Marie
In vroege ochtenduren zit ik graag, in een dikke sjaal gewikkeld, in mijn achtertuin te kijken naar hoe het langzaam licht wordt. Een beker koffie houdt mijn handen warm. V-vormen van ganzen trekken gakkend over. De geraamten van kale bomen steken, als in oost-indische inkt getekend, zwart af tegen de mistige ochtendlucht. Wat kan een winterochtend mooi zijn. Ik zit meestal een minuut of twintig zo vroeg in mijn achtertuin. Mijn Zenminuten, mijn yoga-oefening, geef het maar een naam. Even niet denken aan de afwasmachine die moet worden uitgeruimd, geen gedachten verspillen aan was die moet worden opgevouwen. Zelfs niet denken aan het nieuwe boek dat klaar ligt om gelezen te worden. Niet denken aan Corona-ellende, niet aan de polarisatie in ons land die mij zorgen baart. Ff niks, nakkes, nada.
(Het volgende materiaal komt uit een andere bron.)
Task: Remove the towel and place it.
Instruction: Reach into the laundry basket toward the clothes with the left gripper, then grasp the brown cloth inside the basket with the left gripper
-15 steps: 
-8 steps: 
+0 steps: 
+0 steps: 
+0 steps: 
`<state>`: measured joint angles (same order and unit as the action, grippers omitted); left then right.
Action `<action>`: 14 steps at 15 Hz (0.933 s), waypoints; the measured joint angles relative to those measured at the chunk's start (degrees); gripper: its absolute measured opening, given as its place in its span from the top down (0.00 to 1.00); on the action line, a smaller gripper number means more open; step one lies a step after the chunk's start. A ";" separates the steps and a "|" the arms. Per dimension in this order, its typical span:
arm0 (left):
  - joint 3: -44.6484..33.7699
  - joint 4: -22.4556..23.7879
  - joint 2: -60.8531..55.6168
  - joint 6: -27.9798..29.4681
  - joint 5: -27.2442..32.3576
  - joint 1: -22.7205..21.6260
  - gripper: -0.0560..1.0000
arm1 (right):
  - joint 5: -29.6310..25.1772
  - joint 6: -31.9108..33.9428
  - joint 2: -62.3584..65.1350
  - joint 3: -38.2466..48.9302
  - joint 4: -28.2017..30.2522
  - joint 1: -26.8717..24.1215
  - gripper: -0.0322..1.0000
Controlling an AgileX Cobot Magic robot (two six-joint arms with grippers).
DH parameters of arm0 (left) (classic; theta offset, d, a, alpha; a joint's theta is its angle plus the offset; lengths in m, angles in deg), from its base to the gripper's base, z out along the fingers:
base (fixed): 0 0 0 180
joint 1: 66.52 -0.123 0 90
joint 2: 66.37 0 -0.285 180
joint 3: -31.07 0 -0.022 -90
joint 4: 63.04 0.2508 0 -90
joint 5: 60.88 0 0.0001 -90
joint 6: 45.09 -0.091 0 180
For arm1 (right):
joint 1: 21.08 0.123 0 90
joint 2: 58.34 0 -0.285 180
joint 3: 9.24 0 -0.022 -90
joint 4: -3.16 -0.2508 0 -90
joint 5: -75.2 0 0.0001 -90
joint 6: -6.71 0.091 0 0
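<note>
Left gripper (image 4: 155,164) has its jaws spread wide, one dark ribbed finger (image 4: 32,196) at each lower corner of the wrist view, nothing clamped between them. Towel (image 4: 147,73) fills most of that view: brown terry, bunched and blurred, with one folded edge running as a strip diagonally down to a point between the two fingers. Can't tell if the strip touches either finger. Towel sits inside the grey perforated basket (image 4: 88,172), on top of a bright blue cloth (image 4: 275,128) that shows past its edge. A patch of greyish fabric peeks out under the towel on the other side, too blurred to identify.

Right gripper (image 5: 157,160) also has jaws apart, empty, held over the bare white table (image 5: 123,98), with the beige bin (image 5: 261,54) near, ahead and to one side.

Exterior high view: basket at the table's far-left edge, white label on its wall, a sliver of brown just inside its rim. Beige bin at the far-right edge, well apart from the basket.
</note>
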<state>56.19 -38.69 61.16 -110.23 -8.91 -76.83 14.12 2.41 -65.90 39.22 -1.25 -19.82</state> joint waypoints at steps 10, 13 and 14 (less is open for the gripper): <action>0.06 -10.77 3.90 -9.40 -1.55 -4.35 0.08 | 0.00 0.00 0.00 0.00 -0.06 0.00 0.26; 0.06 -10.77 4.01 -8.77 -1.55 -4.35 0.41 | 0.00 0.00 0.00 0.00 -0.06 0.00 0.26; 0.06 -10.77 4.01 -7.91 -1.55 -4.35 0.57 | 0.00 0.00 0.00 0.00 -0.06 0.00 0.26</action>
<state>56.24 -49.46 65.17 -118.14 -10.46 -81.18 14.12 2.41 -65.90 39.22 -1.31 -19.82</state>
En dan opeens hoor ik een merel zingen. Nou ja zingen…, hij oefent zijn zang. Beetje hees, beetje aarzelend, maar hij is er weer met zijn zangoefening die onverbiddelijk, onvermijdelijk en onafwendbaar aankondigt dat de winter voorbij gaat. Dat het lente wordt. En reken maar dat ik, als het eenmaal zo ver is, in het ochtendgloren in mijn achtertuin zal zitten. Minstens twintig minuten en met koffie.